Hybrid Autoencoders for Tabular Data: Leveraging Model-Based Augmentation in Low-Label Settings
Erel Naor, Ofir Lindenbaum
TL;DR
TANDEM addresses the challenge of learning from limited labeled data on tabular sources by introducing a hybrid self-supervised autoencoder that couples a neural encoder with an Oblivious Soft Decision Tree (OSDT) encoder. Each encoder receives a sample-specific masked view produced by its own gating network, and both decode through a shared decoder with cross-view reconstruction and latent-space alignment losses guiding joint training. Inference relies solely on the neural encoder, preserving SSL compatibility, while spectral analysis reveals complementary inductive biases: the neural path emphasizes smoothing high-frequency content less suited to tabular structure, whereas the OSDT path captures sharp, localized patterns. Empirically, TANDEM achieves state-of-the-art performance on low-label classification and regression across diverse tabular datasets, with ablations confirming the necessity of both encoders and gating, and frequency-decomposition analyses highlighting the model-based augmentation advantages.
Abstract
Deep neural networks often under-perform on tabular data due to their sensitivity to irrelevant features and a spectral bias toward smooth, low-frequency functions. These limitations hinder their ability to capture the sharp, high-frequency signals that often define tabular structure, especially under limited labeled samples. While self-supervised learning (SSL) offers promise in such settings, it remains challenging in tabular domains due to the lack of effective data augmentations. We propose a hybrid autoencoder that combines a neural encoder with an oblivious soft decision tree (OSDT) encoder, each guided by its own stochastic gating network that performs sample-specific feature selection. Together, these structurally different encoders and model-specific gating networks implement model-based augmentation, producing complementary input views tailored to each architecture.

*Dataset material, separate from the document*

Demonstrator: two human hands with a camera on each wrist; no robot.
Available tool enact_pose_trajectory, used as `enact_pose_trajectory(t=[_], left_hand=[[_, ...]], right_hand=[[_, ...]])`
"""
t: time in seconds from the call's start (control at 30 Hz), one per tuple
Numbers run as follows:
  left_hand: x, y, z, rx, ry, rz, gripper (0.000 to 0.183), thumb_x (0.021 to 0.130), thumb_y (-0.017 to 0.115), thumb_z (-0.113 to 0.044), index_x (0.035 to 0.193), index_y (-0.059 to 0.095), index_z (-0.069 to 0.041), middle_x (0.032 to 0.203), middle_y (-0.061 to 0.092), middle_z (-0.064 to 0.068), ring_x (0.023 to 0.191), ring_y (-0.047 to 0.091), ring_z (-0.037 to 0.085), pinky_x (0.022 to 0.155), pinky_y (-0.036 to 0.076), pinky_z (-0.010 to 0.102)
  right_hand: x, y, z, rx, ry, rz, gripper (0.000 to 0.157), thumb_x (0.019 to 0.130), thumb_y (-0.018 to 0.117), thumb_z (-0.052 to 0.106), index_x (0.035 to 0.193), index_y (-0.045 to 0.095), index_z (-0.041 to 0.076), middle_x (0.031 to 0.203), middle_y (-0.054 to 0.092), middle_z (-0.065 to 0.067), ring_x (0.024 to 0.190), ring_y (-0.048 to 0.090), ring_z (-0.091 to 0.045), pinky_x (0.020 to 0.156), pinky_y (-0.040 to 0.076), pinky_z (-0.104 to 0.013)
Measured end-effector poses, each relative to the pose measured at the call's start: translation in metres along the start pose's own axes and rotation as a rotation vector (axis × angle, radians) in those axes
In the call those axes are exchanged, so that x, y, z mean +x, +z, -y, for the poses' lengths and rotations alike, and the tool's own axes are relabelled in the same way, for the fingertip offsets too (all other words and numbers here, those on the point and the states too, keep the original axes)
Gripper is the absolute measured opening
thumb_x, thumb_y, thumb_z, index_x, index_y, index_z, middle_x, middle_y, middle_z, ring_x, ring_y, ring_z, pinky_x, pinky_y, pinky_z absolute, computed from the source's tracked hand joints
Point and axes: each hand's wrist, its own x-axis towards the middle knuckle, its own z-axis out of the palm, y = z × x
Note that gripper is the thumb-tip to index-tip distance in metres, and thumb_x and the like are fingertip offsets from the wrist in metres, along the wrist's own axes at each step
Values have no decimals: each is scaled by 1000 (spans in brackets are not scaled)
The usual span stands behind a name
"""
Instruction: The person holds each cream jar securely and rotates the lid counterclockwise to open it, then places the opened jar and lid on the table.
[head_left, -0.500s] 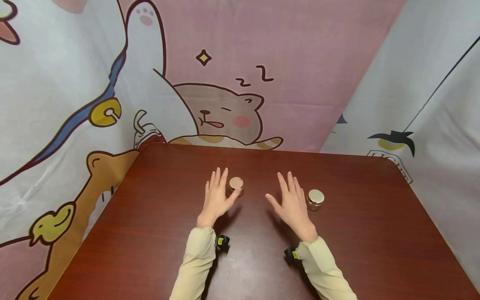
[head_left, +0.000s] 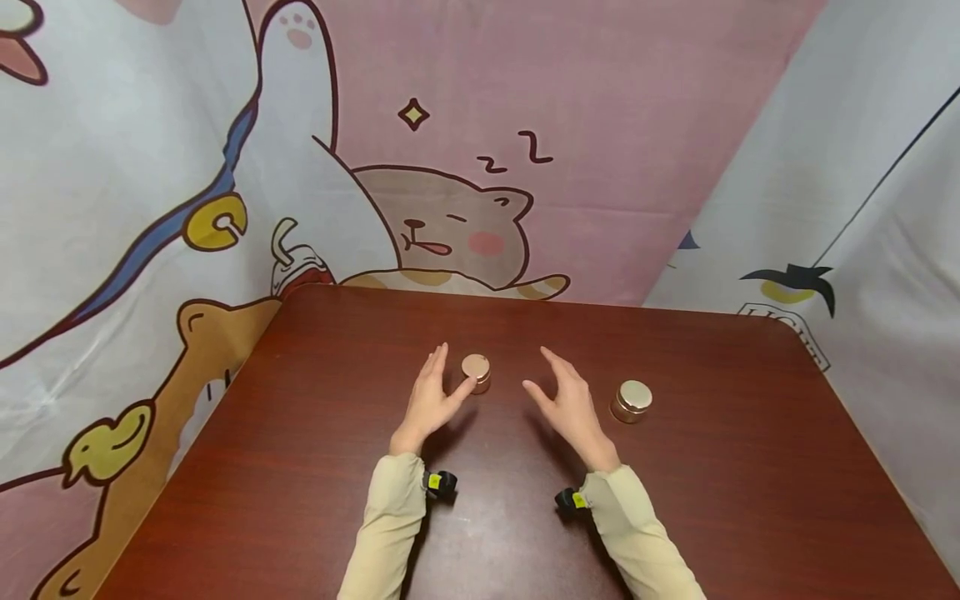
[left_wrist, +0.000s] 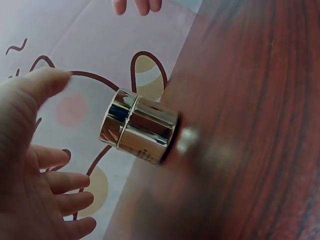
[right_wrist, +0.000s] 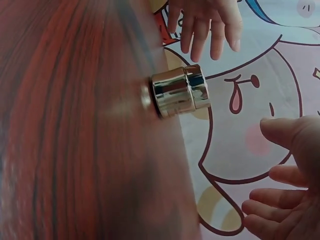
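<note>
Two small round metallic gold jars with lids stand upright on the table. My left hand [head_left: 427,406] is held with its fingers extended just left of the left jar [head_left: 476,372], its thumb overlapping the jar's edge in the head view. The left wrist view shows that jar's shiny side [left_wrist: 141,127] in front of the spread thumb and fingers. My right hand [head_left: 573,408] is between the two jars, thumb apart from the fingers and palm turned inward, holding nothing. The right jar [head_left: 632,402] is a short way to its right.
The dark reddish-brown wooden table [head_left: 750,467] has a glossy top. Behind it hangs a cloth [head_left: 600,125] printed with cartoon animals, which also runs along both sides. A small black wrist camera [head_left: 442,485] is strapped at the left cuff, another black camera [head_left: 572,502] at the right.
Both hands have turned so their palms face each other more. The right hand has moved a little left, away from the right jar. Both jars stay in place.
</note>
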Motion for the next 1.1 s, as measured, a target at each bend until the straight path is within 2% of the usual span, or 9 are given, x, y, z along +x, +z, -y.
enact_pose_trajectory(t=[0.13,0.27,0.57,0.73,0.9,1.1], left_hand=[[-1,1,5,-60,-26,-10,84,85,79,-19,149,37,17,152,41,38,142,38,54,117,34,63],[-1,4,9,-114,-50,-35,80,81,82,-12,144,44,18,145,49,38,136,47,52,113,40,60],[2,11,10,-271,-122,-48,65,80,82,1,135,53,19,132,61,36,124,59,49,107,48,57],[2,15,12,-303,-162,-51,59,79,81,4,131,58,17,128,64,34,119,63,48,104,50,56],[4,17,12,-314,-179,-68,57,78,80,6,130,59,18,125,65,34,116,65,47,100,53,55],[7,22,11,-304,-200,-56,57,78,81,5,130,59,17,123,67,33,114,66,45,98,55,53]], right_hand=[[3,9,-2,37,-18,-28,57,88,81,8,136,57,-12,133,62,-33,122,60,-49,100,51,-61],[6,17,-2,83,-19,-38,52,88,79,6,132,60,-12,129,64,-32,118,62,-48,99,51,-61],[13,33,0,256,82,5,47,90,78,3,131,61,-12,129,65,-31,117,64,-47,97,54,-59],[17,41,2,362,143,37,44,91,76,1,130,61,-12,129,64,-33,117,65,-47,99,54,-56],[22,48,6,399,199,58,41,93,75,4,129,62,-11,129,64,-32,117,65,-45,101,53,-56],[25,53,7,438,232,54,41,93,74,2,129,61,-14,129,64,-34,117,65,-46,102,52,-56]])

The two encoders, trained with a shared decoder and cross-reconstruction loss, learn distinct yet aligned representations that reflect their respective inductive biases. During training, the OSDT encoder (robust to noise and effective at modeling localized, high-frequency structure) guides the neural encoder toward representations more aligned with tabular data. At inference, only the neural encoder is used, preserving flexibility and SSL compatibility. Spectral analysis highlights the distinct inductive biases of each encoder. Our method achieves consistent gains in low-label classification and regression across diverse tabular datasets, outperforming deep and tree-based supervised baselines.